• _Exercise aim_: Omitting all images, transcribe the listing word for word.

━━━ Supplied material

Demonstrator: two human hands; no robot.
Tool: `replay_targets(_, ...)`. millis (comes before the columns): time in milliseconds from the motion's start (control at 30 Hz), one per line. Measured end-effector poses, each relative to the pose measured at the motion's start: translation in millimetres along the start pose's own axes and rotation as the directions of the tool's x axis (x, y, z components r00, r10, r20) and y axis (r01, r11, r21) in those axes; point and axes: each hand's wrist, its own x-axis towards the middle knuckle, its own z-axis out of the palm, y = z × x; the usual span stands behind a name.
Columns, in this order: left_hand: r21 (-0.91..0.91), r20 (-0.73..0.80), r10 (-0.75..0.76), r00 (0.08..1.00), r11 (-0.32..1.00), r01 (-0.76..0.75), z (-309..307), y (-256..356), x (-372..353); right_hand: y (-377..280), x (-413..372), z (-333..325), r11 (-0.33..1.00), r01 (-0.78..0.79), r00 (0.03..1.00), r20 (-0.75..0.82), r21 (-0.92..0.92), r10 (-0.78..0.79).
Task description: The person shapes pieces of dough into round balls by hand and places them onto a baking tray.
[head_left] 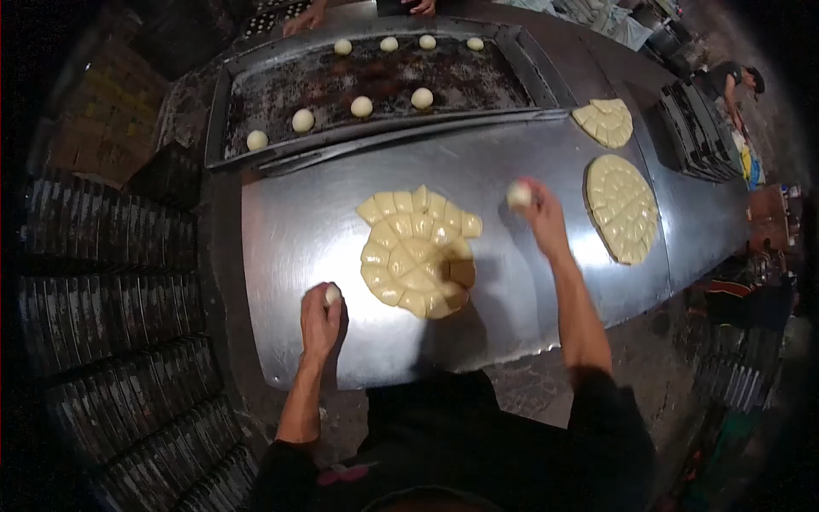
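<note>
On the steel table, a large round of pale, glossy dough (405, 247) lies cut into many pieces. To its left, my left hand (318, 314) is closed around a small dough ball (332, 295), which shows past the fingers. On the other side, my right hand (542, 209) grips another dough ball (519, 194), held over the table. Neither hand touches the cut dough. A shadow falls across the lower right part of the round.
Beyond the steel table (290, 222), a dark baking tray (217, 119) holds several dough balls in two rows. Two more cut dough rounds (623, 209) (604, 122) lie at the right. Another person's hand (305, 19) is at the tray's far edge. Stacked pans (111, 303) stand left.
</note>
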Motion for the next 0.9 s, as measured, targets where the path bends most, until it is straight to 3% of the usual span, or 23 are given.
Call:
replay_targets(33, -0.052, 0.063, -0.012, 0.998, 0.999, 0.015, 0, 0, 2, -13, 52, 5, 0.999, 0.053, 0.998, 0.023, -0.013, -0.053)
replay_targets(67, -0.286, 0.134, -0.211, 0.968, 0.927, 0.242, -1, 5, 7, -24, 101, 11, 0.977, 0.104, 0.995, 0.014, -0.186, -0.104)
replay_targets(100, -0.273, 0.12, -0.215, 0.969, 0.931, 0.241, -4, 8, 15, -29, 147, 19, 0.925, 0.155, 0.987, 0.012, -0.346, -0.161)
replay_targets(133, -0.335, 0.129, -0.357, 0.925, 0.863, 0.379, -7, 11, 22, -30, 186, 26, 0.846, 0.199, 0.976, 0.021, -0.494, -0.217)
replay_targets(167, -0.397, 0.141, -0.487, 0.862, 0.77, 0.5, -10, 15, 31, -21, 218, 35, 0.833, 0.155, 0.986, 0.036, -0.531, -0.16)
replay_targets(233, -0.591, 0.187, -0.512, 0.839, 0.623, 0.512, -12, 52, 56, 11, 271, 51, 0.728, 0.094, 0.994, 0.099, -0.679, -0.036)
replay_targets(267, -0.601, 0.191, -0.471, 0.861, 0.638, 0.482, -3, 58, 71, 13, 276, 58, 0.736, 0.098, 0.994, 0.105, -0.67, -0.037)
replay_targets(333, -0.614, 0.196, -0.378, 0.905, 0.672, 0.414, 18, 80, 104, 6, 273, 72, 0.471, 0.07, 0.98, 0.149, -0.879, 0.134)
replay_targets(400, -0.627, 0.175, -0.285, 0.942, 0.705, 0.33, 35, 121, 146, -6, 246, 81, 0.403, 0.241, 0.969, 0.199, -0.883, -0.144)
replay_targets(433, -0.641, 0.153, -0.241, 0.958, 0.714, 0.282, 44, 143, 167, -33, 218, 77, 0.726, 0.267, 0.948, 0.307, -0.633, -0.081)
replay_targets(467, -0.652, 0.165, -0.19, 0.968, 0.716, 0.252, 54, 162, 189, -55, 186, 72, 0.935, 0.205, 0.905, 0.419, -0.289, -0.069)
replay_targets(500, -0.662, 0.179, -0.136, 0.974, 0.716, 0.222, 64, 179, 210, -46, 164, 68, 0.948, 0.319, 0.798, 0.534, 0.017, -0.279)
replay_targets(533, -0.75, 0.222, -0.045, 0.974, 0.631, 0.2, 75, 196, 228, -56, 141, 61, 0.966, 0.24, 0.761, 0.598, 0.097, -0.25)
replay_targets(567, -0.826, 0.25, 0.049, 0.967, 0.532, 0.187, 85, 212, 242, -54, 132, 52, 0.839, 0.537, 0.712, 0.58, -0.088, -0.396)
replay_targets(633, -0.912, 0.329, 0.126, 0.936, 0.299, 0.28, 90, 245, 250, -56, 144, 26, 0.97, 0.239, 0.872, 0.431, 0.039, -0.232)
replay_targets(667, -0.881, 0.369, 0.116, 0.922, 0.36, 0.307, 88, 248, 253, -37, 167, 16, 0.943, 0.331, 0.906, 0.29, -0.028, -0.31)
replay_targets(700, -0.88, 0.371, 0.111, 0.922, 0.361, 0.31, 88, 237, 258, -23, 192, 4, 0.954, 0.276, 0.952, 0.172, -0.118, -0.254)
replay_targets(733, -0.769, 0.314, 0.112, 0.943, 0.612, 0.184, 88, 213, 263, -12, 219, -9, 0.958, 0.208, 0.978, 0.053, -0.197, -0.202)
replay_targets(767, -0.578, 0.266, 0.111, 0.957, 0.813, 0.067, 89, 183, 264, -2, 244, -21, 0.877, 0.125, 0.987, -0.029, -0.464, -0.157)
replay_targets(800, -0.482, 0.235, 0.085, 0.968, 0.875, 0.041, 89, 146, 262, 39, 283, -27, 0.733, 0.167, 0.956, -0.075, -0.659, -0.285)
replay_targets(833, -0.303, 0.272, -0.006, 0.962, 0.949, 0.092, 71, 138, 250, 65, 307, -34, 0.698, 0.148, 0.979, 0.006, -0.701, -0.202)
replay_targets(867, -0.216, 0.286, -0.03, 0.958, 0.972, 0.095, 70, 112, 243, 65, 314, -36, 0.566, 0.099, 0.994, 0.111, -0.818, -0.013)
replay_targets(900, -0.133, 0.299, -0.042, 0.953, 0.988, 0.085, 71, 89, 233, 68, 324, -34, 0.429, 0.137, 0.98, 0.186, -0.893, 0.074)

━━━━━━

• _Solution for this problem_:
Demonstrator: two human hands; no robot.
Tool: `replay_targets(_, ...)`. millis (comes before the columns): time in milliseconds from the motion's start (control at 30 Hz), one per line. Measured end-effector poses, each relative to the pose measured at the motion's start: translation in millimetres along the start pose's own axes and rotation as the directions of the tool's x axis (x, y, z components r00, r10, r20) and y axis (r01, r11, r21) in those axes; point and axes: each hand's wrist, its own x-axis towards the middle knuckle, its own z-axis out of the palm, y = z × x; the usual span stands behind a name.
Columns, in this order: left_hand: r21 (-0.91..0.91), r20 (-0.73..0.80), r10 (-0.75..0.76), r00 (0.08..1.00), r11 (-0.32..1.00), r01 (-0.76..0.75), z (-309..307), y (-256..356), x (-372..353); right_hand: y (-377..280), x (-413..372), z (-333..325), r11 (-0.33..1.00), r01 (-0.78..0.79), r00 (0.03..1.00), r20 (-0.75..0.82), r21 (-0.92..0.92), r10 (-0.78..0.79).
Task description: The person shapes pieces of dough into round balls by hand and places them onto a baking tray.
[head_left] 
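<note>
On the steel table, a large round of pale, glossy dough (405, 247) lies cut into many pieces. To its left, my left hand (318, 314) is closed around a small dough ball (332, 295), which shows past the fingers. On the other side, my right hand (542, 209) grips another dough ball (519, 194), held over the table. Neither hand touches the cut dough. A shadow falls across the lower right part of the round.
Beyond the steel table (290, 222), a dark baking tray (217, 119) holds several dough balls in two rows. Two more cut dough rounds (623, 209) (604, 122) lie at the right. Another person's hand (305, 19) is at the tray's far edge. Stacked pans (111, 303) stand left.
</note>
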Motion for the next 0.9 s, as measured, targets where the path bends most, until it is straight to 3% of the usual span, or 23 are given.
Call:
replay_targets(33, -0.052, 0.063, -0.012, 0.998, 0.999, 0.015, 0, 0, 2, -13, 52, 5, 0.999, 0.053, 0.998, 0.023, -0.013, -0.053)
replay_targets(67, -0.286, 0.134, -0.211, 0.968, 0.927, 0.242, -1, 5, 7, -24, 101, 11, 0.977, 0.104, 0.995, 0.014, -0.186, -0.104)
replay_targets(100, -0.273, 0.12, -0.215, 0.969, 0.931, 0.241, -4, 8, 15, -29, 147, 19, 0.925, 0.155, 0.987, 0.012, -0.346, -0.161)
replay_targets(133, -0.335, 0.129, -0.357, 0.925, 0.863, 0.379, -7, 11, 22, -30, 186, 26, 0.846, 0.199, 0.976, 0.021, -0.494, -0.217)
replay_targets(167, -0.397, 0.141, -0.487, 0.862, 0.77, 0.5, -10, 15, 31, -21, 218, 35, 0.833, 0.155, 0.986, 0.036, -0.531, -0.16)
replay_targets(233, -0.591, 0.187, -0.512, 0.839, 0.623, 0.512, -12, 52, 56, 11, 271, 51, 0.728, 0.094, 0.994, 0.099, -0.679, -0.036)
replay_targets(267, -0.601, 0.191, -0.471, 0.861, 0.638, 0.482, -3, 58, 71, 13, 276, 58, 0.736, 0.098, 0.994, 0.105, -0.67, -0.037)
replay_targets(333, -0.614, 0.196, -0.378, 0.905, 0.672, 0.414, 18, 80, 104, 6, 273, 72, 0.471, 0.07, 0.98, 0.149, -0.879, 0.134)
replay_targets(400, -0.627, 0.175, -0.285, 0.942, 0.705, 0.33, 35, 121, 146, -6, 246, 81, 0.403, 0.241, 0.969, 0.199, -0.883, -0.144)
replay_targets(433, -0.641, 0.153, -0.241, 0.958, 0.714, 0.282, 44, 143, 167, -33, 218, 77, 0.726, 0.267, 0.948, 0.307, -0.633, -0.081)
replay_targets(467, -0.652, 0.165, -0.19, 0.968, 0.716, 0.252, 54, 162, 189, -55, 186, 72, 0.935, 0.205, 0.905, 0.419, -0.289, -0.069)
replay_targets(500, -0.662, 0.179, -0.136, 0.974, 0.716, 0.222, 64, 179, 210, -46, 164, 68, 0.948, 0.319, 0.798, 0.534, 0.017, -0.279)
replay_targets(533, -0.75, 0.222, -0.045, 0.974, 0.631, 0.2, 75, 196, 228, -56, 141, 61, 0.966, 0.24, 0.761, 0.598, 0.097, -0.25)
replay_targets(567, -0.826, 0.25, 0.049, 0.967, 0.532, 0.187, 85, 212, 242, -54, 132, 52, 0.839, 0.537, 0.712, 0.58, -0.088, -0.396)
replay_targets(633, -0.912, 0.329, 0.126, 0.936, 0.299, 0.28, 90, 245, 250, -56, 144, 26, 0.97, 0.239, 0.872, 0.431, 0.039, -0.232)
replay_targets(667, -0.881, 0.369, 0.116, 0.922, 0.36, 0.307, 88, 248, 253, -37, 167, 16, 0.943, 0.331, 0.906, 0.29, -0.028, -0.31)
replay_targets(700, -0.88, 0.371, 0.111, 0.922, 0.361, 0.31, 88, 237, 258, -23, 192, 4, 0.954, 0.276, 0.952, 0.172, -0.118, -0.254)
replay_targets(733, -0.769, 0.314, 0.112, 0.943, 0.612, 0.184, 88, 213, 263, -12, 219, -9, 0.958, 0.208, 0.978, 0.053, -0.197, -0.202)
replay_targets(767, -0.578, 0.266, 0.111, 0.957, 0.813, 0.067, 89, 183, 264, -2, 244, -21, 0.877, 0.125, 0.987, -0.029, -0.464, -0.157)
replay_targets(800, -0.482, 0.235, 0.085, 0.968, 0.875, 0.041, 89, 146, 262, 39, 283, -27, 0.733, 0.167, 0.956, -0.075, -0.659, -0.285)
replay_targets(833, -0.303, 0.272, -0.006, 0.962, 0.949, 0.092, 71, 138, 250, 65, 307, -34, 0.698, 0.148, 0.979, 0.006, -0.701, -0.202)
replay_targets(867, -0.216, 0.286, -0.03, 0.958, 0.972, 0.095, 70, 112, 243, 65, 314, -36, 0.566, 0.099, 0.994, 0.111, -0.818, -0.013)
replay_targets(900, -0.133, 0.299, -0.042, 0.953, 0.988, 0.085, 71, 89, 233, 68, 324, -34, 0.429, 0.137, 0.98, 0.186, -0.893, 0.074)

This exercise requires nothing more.